### Task details
Only the lines with the string "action" are needed; return each of them from the entries below.
··· Input material ···
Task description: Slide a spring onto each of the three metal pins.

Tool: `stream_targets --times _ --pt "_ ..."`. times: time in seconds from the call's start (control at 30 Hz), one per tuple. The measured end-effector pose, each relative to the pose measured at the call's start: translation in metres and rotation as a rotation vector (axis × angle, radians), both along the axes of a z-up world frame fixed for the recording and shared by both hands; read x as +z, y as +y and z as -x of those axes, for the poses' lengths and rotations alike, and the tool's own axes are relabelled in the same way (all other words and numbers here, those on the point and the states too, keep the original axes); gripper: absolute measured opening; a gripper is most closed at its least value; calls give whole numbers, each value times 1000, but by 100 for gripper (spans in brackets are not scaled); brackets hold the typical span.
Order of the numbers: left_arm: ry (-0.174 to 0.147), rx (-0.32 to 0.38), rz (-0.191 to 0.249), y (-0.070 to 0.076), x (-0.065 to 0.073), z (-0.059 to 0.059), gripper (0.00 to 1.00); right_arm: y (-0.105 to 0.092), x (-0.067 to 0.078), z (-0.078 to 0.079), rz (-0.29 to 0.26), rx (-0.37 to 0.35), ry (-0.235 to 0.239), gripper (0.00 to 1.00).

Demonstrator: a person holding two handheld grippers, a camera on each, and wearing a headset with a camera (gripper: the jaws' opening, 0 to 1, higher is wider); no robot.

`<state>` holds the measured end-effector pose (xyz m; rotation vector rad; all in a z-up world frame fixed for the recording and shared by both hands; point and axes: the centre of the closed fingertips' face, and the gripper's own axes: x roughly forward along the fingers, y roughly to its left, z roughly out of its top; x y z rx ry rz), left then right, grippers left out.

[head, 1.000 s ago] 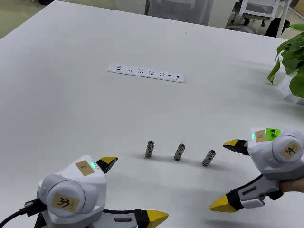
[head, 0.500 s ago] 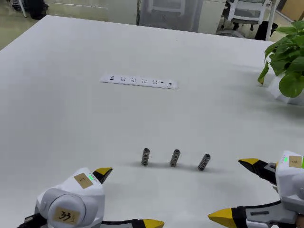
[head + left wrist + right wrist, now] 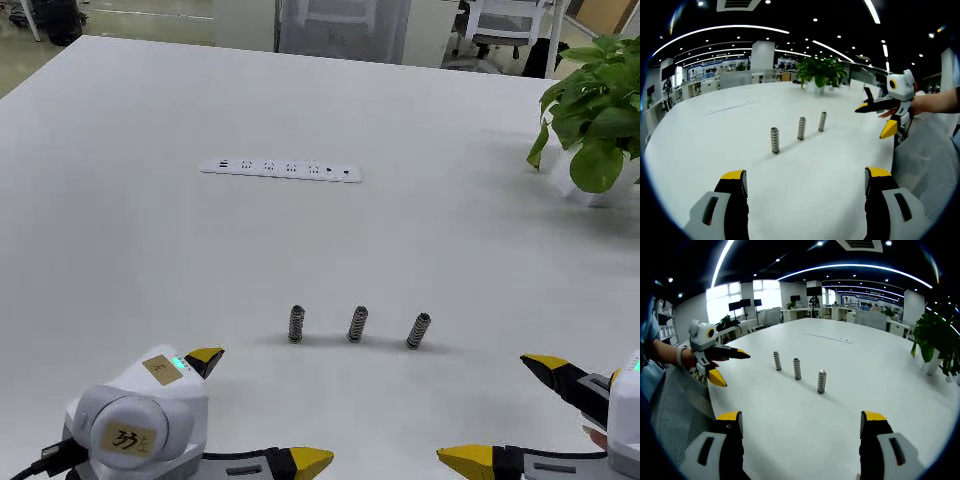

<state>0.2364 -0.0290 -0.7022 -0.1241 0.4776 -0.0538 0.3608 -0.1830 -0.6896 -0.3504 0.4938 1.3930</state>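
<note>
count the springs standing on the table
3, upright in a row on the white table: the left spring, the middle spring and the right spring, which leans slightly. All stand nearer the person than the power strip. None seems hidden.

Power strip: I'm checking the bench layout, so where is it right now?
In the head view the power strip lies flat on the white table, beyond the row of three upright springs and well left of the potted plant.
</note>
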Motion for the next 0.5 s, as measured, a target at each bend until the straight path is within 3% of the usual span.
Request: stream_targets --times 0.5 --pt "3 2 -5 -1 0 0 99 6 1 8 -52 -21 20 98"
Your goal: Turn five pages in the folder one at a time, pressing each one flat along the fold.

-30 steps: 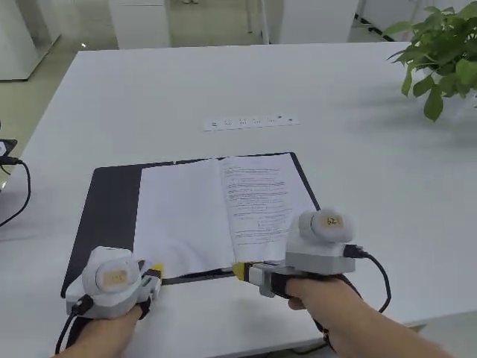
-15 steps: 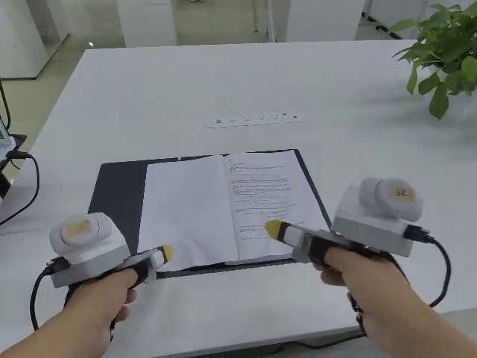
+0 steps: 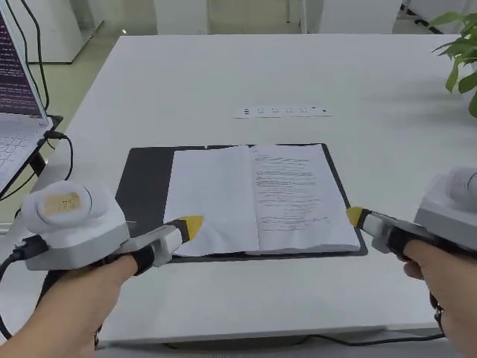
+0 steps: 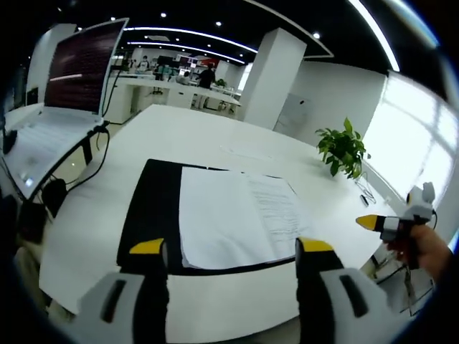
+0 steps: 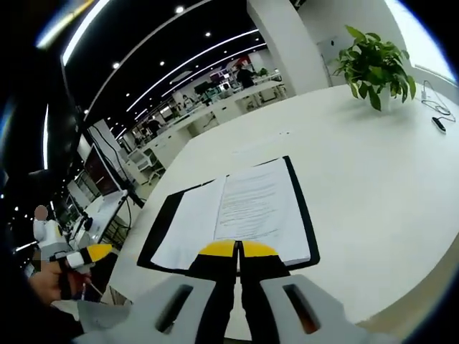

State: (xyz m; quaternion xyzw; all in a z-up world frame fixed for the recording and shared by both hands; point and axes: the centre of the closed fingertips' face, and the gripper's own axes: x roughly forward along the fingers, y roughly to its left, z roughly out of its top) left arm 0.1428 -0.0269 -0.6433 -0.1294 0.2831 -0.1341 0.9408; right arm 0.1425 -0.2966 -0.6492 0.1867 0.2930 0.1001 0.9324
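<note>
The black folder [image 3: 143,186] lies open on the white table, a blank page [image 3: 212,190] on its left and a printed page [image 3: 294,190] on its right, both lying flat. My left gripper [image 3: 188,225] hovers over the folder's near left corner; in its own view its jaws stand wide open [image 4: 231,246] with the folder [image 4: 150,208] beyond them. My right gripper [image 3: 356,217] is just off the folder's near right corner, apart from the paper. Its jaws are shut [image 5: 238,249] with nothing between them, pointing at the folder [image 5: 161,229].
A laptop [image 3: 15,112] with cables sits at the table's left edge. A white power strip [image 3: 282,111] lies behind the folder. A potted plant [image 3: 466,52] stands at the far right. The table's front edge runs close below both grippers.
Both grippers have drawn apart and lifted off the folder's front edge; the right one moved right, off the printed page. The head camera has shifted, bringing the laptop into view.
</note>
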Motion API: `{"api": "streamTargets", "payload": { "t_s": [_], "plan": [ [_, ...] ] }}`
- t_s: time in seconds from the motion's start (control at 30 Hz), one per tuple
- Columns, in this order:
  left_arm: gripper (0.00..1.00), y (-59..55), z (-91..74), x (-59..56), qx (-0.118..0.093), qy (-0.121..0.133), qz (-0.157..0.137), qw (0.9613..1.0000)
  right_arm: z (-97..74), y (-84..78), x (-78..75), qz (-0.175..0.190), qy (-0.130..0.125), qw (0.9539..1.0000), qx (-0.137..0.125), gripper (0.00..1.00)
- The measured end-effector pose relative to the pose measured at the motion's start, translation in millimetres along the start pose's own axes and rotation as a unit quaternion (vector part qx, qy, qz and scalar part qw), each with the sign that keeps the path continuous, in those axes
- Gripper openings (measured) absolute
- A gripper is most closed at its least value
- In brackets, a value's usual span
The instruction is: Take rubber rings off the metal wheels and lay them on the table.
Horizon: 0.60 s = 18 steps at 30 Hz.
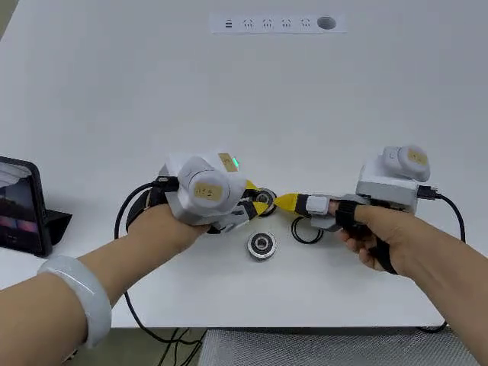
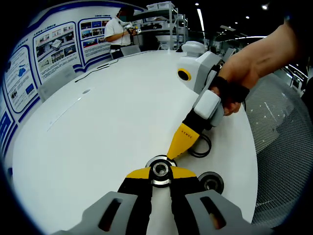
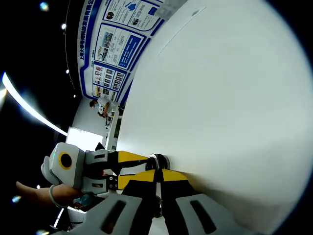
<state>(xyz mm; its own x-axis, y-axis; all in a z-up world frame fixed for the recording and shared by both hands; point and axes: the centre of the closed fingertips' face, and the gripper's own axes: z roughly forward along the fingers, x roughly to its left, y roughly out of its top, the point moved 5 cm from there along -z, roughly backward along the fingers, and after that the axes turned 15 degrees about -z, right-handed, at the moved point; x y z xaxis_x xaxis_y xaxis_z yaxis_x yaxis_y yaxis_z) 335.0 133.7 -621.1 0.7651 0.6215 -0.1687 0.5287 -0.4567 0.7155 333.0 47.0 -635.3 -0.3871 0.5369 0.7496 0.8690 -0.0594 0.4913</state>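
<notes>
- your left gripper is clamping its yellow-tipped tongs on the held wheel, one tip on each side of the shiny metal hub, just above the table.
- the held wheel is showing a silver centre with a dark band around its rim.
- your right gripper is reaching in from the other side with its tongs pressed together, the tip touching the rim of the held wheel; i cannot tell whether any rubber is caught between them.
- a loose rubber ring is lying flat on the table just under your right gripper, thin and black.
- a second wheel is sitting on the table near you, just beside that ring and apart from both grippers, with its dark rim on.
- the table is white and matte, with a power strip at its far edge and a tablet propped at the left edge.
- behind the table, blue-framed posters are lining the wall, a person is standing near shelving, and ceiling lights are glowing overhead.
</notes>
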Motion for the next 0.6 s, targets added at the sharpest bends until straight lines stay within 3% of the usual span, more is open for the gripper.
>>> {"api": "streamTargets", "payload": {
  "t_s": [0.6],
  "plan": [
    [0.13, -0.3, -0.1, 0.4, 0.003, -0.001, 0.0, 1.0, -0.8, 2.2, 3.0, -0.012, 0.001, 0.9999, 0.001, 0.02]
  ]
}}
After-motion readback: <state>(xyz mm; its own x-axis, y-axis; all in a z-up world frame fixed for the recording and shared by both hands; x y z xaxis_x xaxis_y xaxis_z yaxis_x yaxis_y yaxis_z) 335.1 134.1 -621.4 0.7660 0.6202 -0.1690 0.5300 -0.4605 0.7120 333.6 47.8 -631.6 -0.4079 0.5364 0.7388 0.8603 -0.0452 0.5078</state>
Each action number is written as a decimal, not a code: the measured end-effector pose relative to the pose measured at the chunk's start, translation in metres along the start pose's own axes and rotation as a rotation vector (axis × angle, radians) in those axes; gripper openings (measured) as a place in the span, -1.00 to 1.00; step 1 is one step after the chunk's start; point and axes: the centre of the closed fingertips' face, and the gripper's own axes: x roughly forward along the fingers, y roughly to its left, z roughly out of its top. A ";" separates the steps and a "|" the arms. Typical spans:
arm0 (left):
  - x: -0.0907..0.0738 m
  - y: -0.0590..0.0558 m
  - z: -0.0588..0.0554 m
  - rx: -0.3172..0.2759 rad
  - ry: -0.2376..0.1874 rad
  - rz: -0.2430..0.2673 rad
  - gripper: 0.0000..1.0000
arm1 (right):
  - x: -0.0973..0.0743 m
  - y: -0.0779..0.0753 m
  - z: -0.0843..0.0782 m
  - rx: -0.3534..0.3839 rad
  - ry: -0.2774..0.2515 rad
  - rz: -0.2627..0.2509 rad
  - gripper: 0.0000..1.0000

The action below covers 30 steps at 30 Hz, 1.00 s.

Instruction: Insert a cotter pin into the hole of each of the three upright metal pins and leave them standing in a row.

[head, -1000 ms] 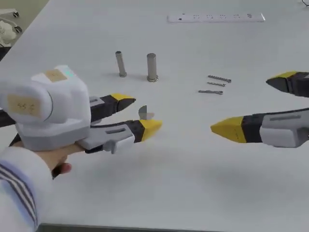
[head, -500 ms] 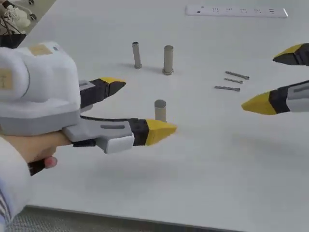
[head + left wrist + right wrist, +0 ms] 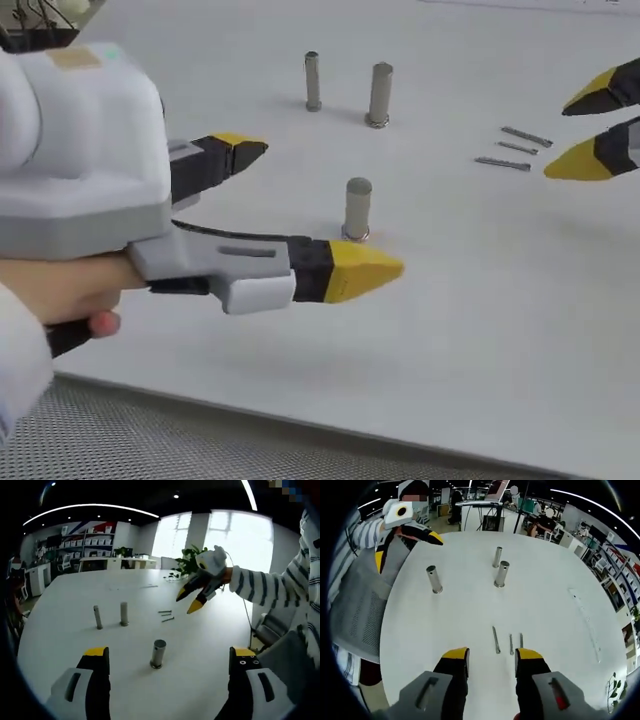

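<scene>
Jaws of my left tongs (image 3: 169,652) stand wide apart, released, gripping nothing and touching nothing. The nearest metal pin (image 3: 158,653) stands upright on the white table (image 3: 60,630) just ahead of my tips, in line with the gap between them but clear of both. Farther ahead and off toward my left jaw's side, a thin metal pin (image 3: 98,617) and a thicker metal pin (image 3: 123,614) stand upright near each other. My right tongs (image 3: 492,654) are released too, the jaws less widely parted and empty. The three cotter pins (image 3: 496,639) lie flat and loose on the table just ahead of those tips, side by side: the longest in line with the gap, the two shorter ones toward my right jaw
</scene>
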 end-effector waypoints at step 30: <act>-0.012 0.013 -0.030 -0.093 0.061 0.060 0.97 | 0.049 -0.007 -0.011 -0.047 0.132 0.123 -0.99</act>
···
### Result for this task
Each action number is written as a decimal, not a code: the measured end-effector pose relative to the pose measured at the chunk's start, translation in metres along the start pose's own axes and rotation as a rotation vector (axis × angle, radians) in those axes; gripper openings (measured) as a place in the span, -1.00 to 1.00; step 1 is one step after the chunk's start; point and axes: the centre of the closed fingertips' face, and the gripper's own axes: x roughly forward along the fingers, y roughly to its left, z roughly out of its top. A ";" separates the steps and a "|" the arms. Typical spans:
The action below covers 30 steps at 30 Hz, 1.00 s.

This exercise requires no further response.